Chris’s proposal is that we add metadata to the Pointer type (perhaps using the address space field) to indicate that a pointer is a GC root. Note that this would not be a replacement for the existing llvm.gcroot intrinsic, but rather an addition to it - that is, you could choose to use either the Pointer attribute or the llvm.gcroot intrinsic. The reason for this is that for some languages, there are non-pointer GC roots (my language has discriminated unions that sometimes contains pointers and sometimes not.) These frontends would need to continue to use the existing intrinsics, but fortunately such cases are fairly rare and this is not a terrible burden. For most languages, the Pointer attribute would be a much easier way to deal with roots, since the “root-ness” of a value is simply a property of it’s type, and so gets carried along with the value automatically.
Thus, in this new scheme, Pointer types which were marked as roots could be traced regardless of whether they lived within a memory location or a register. These could be used to generate either stack maps or register maps. Note that these maps are language-specific and are implemented via a language-specific plugin, so you would need to update the current API to deal with items in registers. (An alternative plan is to allow the frontend to request via a flag that roots be copied to local variables at each safe point, so that register maps would not be needed. This alternate plan might be a good first step, and then move on to the more difficult problem of register maps if the first step is successful.)
The reason why this is difficult is that the presence of garbage collection roots has a major impact on the optimizer and backend code generators - certain optimizations can cause the stack map to be incorrect, so these optimizations must be prevented or compensated for. However, an advantage is that variables which are optimized away no longer need to be included in stack maps - something that is not possible with the current approach.
One other limitation of the Pointer approach over the existing llvm.gcroot system, is that the latter allows complex metadata to be associated with each root. This is useful in languages that don’t use tagged objects, that is, the type of every object it known at compile time. However, creating a metadata pointer for every Pointer type would be expensive, so the Pointer roots would only be used for languages which use tagged objects - which is fortunately most languages that use GC.
An even more ambitious plan would be to allow structs in SSA values to be declared as roots, which would be useful for languages like mine. We wouldn’t use register maps for these, since a struct might get “sliced” into multiple registers. Instead, the code generator would automatically spill the struct value to memory during a safe point, and otherwise treat the struct like the existing llvm.gcroot() intrinsic does. Note that this is a much harder problem, and would not be needed for languages like Java or Python where objects are always passed by reference.
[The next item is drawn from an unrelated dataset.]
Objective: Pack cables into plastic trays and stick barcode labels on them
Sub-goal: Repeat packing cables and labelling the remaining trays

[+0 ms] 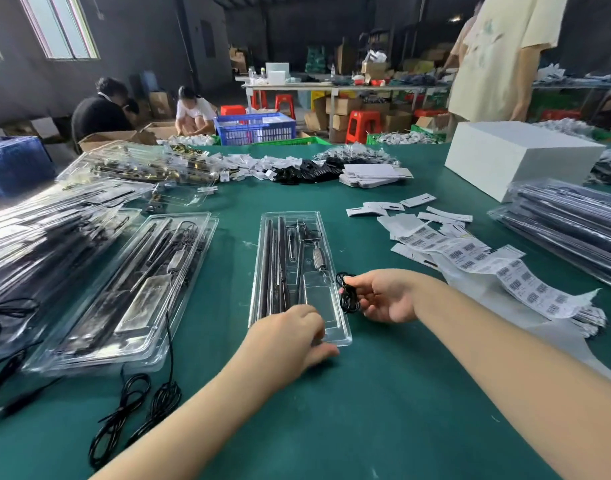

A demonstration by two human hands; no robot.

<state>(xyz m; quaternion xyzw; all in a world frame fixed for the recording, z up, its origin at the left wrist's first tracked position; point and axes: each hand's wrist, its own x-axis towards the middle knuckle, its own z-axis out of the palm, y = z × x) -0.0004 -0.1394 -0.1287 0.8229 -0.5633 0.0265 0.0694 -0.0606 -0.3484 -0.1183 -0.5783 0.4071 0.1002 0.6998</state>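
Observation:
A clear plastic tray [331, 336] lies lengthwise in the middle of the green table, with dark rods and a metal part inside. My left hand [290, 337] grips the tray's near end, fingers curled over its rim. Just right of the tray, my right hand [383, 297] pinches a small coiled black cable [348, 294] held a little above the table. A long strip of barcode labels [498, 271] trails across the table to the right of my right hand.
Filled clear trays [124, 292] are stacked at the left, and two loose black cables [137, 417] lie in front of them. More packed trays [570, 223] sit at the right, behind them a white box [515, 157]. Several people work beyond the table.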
I wouldn’t expect an initial implementation to attempt to tackle this harder problem.
That would be the biggest improvement that I can think of. There are a few other minor improvements that I would also like to see:
One would be a set of intrinsics that would allow efficient iteration of stack frames in an efficient manner. The existing LLVM stack frame intrinsics are inefficient and cannot be relied upon in many cases. Basically you’d want 3 intrinsics, which would work on all supported platforms: The first would return an opaque reference to the current stack frame; The second would take a stack frame as it’s argument and return a pointer to it’s parent stack frame; And the third would take a stack frame argument and return a base address for the local variables of that frame. The lanuguage specific runtime would then use this base address, along with the generated stack maps, to access all of the stack roots for that frame.
An example of how this stack walking is done can be seen here: http://code.google.com/p/tart/source/browse/trunk/runtime/lib/gc_common.cpp#155 However, this code only works on x86 - the intrinsics that I envision would work on a much wider set of backend targets.
Note that these items are just a tiny part of a complete collector, however, the design of LLVM is that each language is supposed to implement its own collector, and LLVM only supplies the parts that need to be integrated into the code generator.
I can also suggest ways to test the new features without having to build a complete garbage collector. For example, one can create a trivial stack walker that merely counts the number of non-null root pointers, and write various unit tests that verify that the results are as expected.